[HOW TO COMPLETE THIS TASK]:
Once you reach the line containing "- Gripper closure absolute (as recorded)" in the entries below, write out that line and each one after it down to the line containing "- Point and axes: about", exactly and with nothing added.

BEGIN GIVEN ENTRIES

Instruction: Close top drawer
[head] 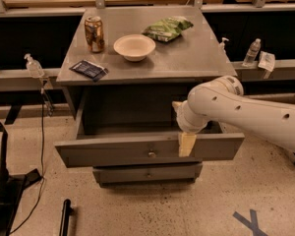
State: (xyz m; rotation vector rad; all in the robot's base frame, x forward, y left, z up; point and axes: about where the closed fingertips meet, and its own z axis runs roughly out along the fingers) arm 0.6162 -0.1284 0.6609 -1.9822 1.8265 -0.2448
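top drawer found pulled well out of the cabinet, interior exposed. my gripper hung over the front panel's upper edge, just right of the knob; open or closed, i could not tell. recommended: press square on the panel near centre and push straight back, level, so the wide drawer would not skew or jam.
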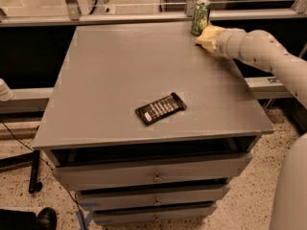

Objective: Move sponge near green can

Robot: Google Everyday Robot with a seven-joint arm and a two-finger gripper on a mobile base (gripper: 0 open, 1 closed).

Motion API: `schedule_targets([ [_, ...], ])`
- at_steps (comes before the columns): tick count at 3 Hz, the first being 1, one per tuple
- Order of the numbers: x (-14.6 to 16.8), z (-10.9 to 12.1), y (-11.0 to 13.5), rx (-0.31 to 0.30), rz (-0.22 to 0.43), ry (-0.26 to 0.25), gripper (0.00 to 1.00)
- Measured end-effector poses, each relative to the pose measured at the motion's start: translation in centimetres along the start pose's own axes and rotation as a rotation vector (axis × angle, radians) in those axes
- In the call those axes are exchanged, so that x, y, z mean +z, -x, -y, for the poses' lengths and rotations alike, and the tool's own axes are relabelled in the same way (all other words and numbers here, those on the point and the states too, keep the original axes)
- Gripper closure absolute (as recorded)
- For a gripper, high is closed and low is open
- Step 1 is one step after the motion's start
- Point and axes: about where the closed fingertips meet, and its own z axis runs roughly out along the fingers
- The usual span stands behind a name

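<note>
**While the arm (pixel 268 51) hides its grip, sponge (pixel 203 39) is beside green can (pixel 200 17)**

Where the frame cuts off at the bottom, the grey cabinet shows three drawer fronts (pixel 153 172), the lowest only partly in view. A pale curved part of the robot (pixel 292 190) runs off the lower right corner. On the cabinet's flat grey top (pixel 110 75), toward the front edge, a black snack bar wrapper (pixel 160 108) lies flat and askew, its print too small to read.

Farther back, the arm reaches in from the right edge, where its upper part is cut off, and ends at the far right corner of the top. The gripper (pixel 211 35) is there, low over the surface, and merges with the sponge into one pale yellow lump. Whether the gripper is closed on the sponge or loose around it cannot be told. The lump lies just beside the upright can, at its right and slightly nearer the front; touching or apart is not clear. Behind the can runs a metal rail (pixel 129 18).
</note>
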Motion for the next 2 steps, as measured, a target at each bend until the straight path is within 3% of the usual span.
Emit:
schedule_targets([
  [1, -0.04, -0.52, -0.02, 0.007, -0.004, 0.019, 0.13],
  [2, -0.56, -1.31, 0.06, 0.012, -0.016, 0.044, 0.00],
])
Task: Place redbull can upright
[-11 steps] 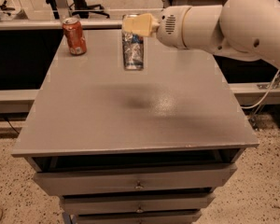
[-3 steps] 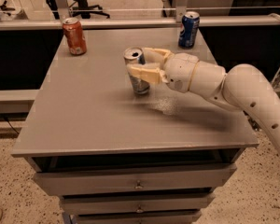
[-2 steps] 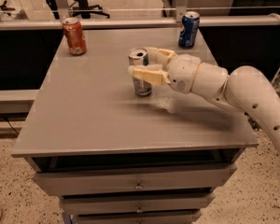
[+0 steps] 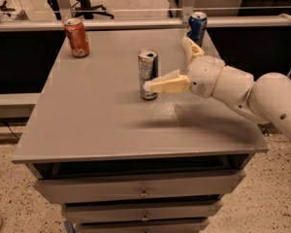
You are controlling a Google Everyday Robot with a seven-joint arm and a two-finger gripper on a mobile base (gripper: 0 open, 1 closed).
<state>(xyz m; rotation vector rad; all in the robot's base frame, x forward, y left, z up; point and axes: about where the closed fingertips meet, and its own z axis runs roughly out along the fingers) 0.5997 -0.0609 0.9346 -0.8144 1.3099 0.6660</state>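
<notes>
The redbull can (image 4: 148,74), slim, blue and silver with a silver top, stands upright near the middle of the grey table (image 4: 87,125). My gripper (image 4: 166,63) is just to its right, open. One cream finger (image 4: 166,85) reaches left and its tip lies at the can's lower right side. The other finger (image 4: 191,48) points away toward the back of the table, apart from the can. The white arm comes in from the right.
An orange soda can (image 4: 77,37) stands at the table's back left. A wider dark blue can (image 4: 197,27) stands at the back right, just behind my gripper. Drawers (image 4: 143,193) sit below the table front. A rail runs behind the table.
The fingers, which held the can about a second ago, have spread apart and let it go. The can stays standing upright on the table.
</notes>
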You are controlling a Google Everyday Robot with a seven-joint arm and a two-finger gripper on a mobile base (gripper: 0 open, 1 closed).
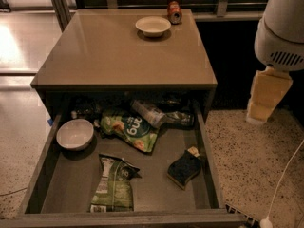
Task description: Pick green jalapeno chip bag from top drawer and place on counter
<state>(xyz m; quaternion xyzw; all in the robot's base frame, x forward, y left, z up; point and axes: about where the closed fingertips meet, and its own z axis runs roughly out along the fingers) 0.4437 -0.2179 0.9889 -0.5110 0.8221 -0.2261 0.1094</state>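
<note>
1. Green jalapeno chip bag (pixel 113 186): narrow, crumpled, dark green. A white-and-black strip runs along its left side, and its twisted dark top points toward the drawer's back. It lies flat on the drawer floor, front-left of centre.
2. Top drawer (pixel 159 196): shallow, grey-brown, low-sided. It stands pulled open beneath the counter.
3. Counter (pixel 114 56): glossy tan top with a thin dark edge, overhanging the drawer's rear.
4. Gripper (pixel 262 109): hangs in the air right of the counter, outside the drawer and well apart from the bag.

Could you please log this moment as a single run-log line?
pincer: right of counter, outside top drawer | green jalapeno chip bag: drawer front, untouched | placed: no
</note>
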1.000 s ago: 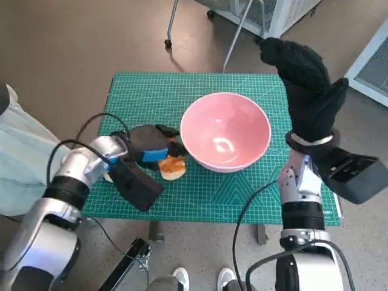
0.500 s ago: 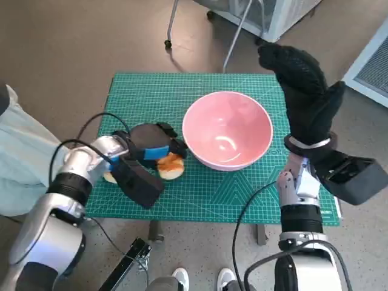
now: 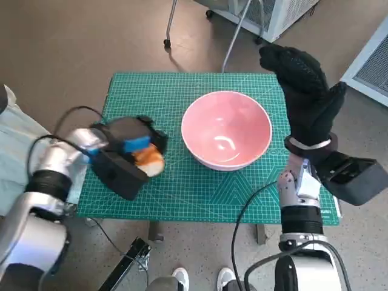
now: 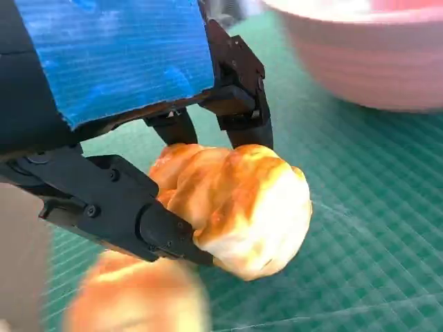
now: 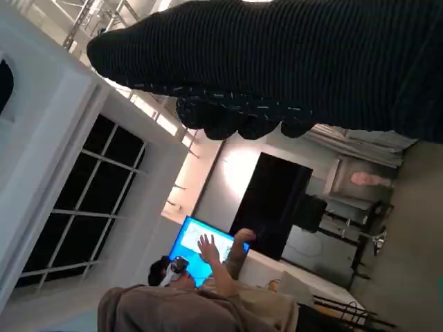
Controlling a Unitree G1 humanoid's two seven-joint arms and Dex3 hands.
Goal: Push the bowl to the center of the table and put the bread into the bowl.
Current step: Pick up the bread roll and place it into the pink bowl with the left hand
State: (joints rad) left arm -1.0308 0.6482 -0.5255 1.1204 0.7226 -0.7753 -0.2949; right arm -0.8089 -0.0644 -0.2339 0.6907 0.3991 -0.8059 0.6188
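Observation:
The pink bowl (image 3: pixel 226 130) stands upright on the green mat table (image 3: pixel 200 194), a little right of the middle. My left hand (image 3: pixel 128 139) is left of the bowl and grips a golden bread roll (image 3: pixel 149 160). In the left wrist view the roll (image 4: pixel 235 207) sits between the black fingers (image 4: pixel 239 90), with the bowl (image 4: pixel 374 62) a short way beyond. A second, blurred roll (image 4: pixel 131 301) lies close by. My gloved right hand (image 3: pixel 306 100) is raised above the table's right edge, fingers up and holding nothing.
Metal chair legs (image 3: pixel 233 42) and a white cabinet (image 3: pixel 273 12) stand beyond the table's far edge. Pale cloth of a person (image 3: pixel 15 145) is at the left. The right wrist view shows a person (image 5: pixel 201 277) by a blue screen.
My left hand has moved to the left, away from the bowl, carrying the roll with it. The bowl and the right hand have hardly moved.

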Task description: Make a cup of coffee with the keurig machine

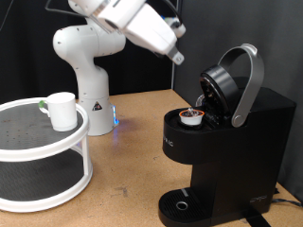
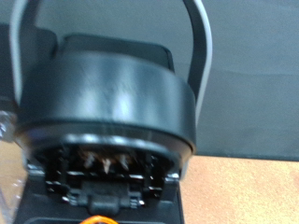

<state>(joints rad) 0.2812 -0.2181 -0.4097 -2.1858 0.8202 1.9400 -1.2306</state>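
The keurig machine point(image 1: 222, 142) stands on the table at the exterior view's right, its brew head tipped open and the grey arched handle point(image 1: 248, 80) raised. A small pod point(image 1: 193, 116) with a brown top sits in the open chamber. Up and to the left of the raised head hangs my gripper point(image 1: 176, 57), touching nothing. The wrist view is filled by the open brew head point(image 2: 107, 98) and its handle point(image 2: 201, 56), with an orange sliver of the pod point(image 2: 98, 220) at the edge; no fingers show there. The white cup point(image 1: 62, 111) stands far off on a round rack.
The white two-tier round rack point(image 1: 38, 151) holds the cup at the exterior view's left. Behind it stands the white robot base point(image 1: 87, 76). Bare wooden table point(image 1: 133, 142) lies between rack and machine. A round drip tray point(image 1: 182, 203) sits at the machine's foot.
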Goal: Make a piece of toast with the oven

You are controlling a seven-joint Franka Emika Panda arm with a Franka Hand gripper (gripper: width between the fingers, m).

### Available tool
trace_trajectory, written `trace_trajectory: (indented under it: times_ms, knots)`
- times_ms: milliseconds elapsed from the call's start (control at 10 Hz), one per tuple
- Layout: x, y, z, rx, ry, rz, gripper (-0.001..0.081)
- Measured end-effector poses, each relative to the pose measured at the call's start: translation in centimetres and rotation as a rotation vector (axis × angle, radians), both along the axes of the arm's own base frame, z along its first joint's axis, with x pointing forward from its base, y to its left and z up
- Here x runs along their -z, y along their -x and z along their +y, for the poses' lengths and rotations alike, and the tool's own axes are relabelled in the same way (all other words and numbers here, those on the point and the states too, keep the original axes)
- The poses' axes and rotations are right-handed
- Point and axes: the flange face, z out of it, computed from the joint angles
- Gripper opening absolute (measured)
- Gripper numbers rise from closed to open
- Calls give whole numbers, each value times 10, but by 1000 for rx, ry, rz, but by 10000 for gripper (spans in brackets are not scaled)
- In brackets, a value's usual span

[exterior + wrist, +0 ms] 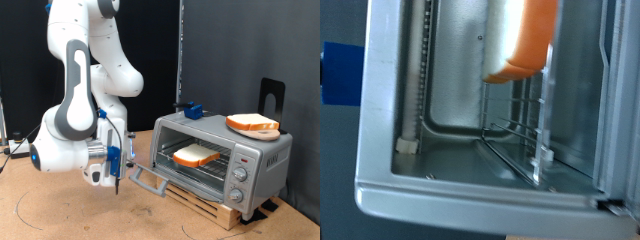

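The silver oven (262, 160) stands at the exterior view's right with its glass door dropped open and its grey bar handle (150, 181) low in front. The piece of toast (195, 155) lies flat on the wire rack inside. My gripper (116, 180) hangs pointing down to the exterior view's left of the open door, apart from it, with nothing seen between its fingers. The wrist view looks into the oven cavity (450, 90) and shows the toast's orange crust (520, 45) on the wire rack (520, 140). No fingers show in the wrist view.
A second bread slice (252, 124) lies on the oven's top beside a small blue object (192, 110). Three round knobs (237, 180) sit on the oven's front. The oven rests on a wooden pallet (215, 208) on the brown table. A black curtain hangs behind.
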Motion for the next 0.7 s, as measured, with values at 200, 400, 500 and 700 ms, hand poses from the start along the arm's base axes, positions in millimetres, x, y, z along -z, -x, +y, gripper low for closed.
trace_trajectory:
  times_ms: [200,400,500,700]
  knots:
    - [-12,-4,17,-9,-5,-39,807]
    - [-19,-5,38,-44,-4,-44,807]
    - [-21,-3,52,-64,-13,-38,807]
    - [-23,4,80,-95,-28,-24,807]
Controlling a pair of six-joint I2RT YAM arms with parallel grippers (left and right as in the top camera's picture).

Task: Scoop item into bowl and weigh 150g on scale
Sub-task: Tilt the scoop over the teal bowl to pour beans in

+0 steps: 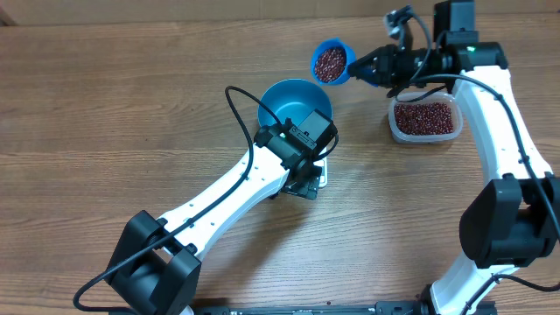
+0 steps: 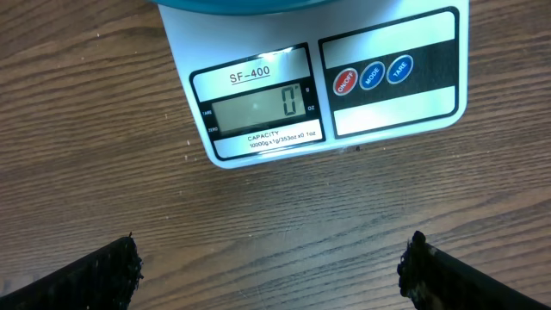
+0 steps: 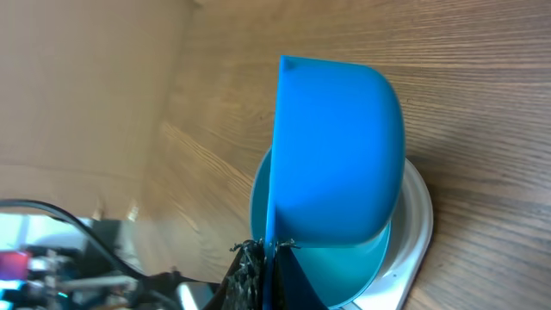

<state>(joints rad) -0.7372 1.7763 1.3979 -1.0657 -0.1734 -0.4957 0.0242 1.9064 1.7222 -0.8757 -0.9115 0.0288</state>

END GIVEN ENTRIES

[ANSWER FOR THIS EXERCISE]:
- Gripper closure absolute (as recorded)
- For a gripper, high is closed and low is open
- Step 1 is one step after the motion's start
- Point and axes: about where the closed fingertips meet, and its own z axis runs roughly out along the fingers

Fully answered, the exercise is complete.